[ASSIGNMENT] Look below for the line containing "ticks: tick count" and the line containing "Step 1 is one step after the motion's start"; repeat exactly those two lines and all lines between them, and nothing else.

[Stored dataset items]
[Start of section]

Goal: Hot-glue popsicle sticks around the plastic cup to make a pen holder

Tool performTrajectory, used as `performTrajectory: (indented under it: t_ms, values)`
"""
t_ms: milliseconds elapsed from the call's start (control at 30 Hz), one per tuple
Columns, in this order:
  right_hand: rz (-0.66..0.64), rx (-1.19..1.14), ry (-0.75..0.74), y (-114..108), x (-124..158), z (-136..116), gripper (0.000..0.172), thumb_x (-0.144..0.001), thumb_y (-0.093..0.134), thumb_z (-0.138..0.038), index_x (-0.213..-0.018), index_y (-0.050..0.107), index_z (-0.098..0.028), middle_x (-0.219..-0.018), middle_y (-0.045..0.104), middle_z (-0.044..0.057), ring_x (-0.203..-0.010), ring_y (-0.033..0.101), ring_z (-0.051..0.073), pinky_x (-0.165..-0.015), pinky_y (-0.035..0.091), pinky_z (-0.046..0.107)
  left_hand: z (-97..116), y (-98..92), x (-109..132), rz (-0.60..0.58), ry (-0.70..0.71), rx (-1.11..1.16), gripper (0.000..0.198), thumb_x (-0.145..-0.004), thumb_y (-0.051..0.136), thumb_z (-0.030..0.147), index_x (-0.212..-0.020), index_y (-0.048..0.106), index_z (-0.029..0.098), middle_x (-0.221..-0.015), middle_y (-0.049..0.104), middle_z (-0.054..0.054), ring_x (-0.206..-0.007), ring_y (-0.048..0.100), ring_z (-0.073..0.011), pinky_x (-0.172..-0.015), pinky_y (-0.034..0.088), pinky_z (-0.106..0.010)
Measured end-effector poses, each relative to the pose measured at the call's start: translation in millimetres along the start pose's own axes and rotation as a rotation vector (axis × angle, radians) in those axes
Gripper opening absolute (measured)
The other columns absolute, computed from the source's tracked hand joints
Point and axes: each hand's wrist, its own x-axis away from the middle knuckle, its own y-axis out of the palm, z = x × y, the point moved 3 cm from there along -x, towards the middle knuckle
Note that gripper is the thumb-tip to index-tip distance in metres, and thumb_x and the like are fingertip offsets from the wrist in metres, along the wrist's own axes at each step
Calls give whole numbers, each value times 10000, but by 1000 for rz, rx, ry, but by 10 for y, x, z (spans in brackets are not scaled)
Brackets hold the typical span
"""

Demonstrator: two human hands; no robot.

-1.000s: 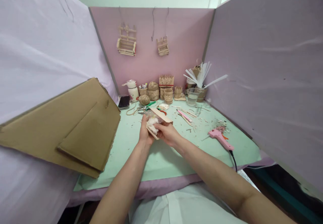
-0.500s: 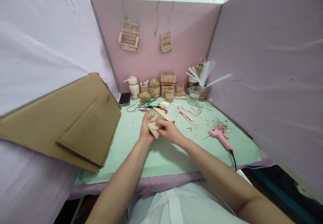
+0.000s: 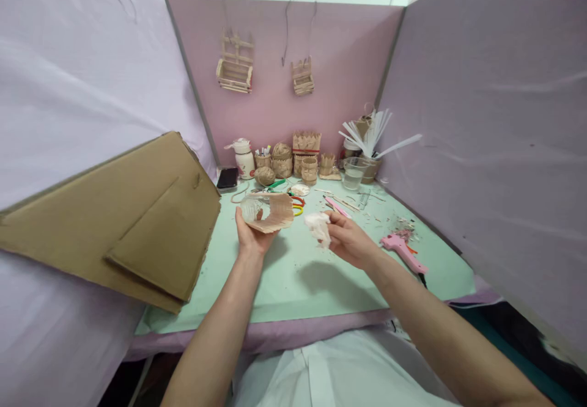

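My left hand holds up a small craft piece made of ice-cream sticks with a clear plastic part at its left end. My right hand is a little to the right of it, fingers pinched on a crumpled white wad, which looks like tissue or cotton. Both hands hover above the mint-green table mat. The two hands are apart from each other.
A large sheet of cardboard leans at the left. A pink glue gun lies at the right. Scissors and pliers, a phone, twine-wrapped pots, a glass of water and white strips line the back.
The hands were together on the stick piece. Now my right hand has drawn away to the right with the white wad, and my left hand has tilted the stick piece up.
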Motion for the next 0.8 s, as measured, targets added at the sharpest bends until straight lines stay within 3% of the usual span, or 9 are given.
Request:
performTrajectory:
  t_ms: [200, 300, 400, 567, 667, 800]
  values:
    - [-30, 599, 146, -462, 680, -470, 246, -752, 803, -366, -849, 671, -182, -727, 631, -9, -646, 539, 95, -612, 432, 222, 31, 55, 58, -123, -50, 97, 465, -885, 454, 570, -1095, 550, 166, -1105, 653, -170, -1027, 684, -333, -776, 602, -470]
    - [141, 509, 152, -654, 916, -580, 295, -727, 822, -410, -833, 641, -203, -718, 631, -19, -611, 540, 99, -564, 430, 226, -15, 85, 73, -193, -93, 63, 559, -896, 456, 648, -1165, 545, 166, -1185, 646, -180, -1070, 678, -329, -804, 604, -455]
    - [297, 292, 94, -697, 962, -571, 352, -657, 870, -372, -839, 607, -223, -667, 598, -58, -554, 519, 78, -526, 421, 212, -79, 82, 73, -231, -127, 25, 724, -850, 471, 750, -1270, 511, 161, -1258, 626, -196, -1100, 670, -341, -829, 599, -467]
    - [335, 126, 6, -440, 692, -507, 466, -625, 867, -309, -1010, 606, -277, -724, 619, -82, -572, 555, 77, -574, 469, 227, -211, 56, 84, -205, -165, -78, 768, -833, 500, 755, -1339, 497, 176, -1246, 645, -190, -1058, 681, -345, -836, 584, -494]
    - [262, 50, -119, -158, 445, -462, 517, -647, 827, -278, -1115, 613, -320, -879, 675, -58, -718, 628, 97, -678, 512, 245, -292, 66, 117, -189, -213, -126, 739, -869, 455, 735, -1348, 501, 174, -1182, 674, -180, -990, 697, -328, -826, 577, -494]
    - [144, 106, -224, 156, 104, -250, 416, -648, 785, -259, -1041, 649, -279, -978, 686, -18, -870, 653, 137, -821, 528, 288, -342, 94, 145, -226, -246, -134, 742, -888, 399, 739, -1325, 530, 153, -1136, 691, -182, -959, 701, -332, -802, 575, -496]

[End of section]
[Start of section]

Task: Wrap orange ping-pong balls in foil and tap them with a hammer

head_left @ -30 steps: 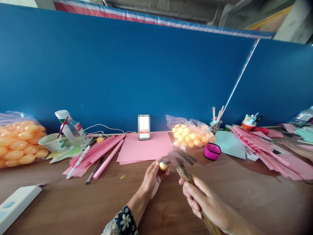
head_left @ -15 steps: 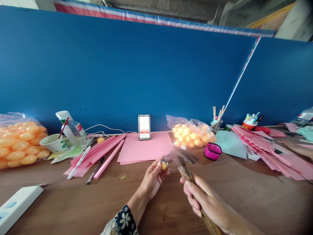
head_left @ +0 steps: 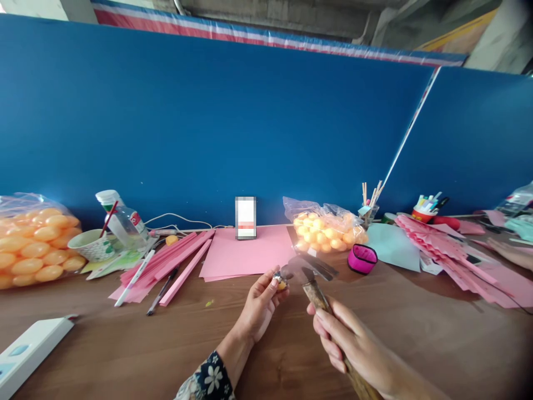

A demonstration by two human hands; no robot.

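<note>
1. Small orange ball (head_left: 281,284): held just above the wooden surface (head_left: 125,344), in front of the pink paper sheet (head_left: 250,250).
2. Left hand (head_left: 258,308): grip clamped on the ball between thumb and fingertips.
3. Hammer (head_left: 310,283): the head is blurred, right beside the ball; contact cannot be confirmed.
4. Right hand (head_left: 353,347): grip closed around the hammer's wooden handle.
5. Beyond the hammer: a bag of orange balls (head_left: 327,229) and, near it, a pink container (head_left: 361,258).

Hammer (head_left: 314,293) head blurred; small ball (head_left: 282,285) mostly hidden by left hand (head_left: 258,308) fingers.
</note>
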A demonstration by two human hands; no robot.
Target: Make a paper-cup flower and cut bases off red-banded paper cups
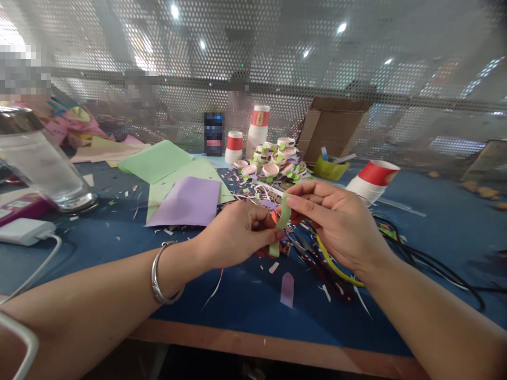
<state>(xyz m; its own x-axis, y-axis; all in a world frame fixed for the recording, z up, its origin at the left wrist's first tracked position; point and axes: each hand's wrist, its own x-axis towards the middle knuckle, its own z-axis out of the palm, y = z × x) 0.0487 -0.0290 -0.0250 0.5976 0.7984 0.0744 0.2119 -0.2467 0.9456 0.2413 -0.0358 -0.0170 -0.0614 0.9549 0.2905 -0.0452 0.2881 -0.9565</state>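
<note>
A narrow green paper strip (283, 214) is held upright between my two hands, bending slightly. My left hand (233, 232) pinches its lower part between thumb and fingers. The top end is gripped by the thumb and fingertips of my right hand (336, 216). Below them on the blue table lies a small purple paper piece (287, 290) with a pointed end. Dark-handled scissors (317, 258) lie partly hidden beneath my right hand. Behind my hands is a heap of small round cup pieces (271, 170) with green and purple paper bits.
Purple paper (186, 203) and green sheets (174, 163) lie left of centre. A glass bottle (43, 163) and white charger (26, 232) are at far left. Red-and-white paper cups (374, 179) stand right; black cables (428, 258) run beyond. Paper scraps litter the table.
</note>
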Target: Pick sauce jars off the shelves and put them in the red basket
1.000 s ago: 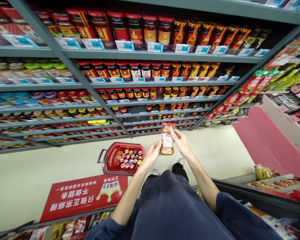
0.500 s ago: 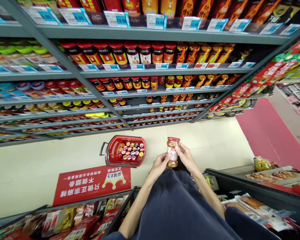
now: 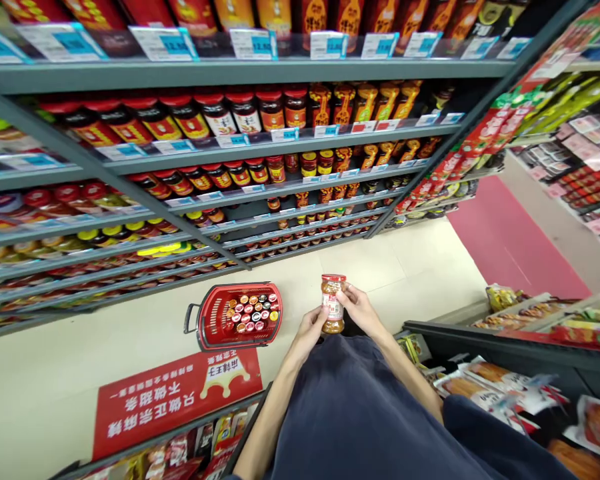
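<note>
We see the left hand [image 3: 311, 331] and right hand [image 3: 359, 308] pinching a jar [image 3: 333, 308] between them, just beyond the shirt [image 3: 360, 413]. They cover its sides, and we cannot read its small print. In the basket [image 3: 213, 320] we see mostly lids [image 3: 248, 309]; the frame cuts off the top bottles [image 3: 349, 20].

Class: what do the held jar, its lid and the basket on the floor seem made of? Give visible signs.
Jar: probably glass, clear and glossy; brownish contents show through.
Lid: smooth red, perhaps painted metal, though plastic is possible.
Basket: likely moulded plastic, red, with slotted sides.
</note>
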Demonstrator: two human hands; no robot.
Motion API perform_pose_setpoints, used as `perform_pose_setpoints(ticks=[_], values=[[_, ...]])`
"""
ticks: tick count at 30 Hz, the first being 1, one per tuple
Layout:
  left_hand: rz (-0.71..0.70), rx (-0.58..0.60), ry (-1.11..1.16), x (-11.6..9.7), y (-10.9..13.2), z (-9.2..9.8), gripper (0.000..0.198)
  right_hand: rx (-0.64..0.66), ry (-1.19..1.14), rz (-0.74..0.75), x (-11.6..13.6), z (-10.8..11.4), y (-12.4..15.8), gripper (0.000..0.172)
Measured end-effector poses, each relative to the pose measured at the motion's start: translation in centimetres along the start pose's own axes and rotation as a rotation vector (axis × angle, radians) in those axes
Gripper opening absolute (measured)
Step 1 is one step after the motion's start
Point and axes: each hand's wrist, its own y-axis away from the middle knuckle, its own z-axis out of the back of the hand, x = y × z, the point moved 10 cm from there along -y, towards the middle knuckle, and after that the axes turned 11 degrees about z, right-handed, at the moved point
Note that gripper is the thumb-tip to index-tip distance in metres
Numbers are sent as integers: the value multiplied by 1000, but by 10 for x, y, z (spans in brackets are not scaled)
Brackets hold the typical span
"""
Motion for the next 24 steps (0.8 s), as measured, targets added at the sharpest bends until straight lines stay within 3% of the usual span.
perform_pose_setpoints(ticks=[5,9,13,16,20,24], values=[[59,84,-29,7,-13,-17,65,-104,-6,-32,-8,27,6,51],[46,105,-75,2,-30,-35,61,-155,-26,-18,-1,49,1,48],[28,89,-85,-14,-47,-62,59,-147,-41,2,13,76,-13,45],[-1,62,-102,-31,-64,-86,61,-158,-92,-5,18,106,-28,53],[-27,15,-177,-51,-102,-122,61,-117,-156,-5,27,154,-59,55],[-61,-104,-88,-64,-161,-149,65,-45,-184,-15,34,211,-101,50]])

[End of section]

[TASK RESULT]
ticks: tick count at 30 Hz, the first being 1, one per tuple
Layout:
  left_hand: rz (-0.71..0.70), rx (-0.58..0.60), ry (-1.11..1.16), x (-11.6..9.7), y (-10.9..13.2), z (-9.2..9.8), gripper (0.000..0.198)
  right_hand: rx (-0.64..0.66), ry (-1.19..1.14), rz (-0.74..0.75), x (-11.6..13.6), z (-10.8..11.4), y (-12.4..15.8), gripper (0.000..0.172)
Measured end-effector poses, each relative to the pose measured at the motion's start: translation in centimetres along the start pose's own axes and rotation as a rotation vector (axis × angle, radians) in those axes
Gripper opening absolute (measured)
Step 1 is one step after the motion's start

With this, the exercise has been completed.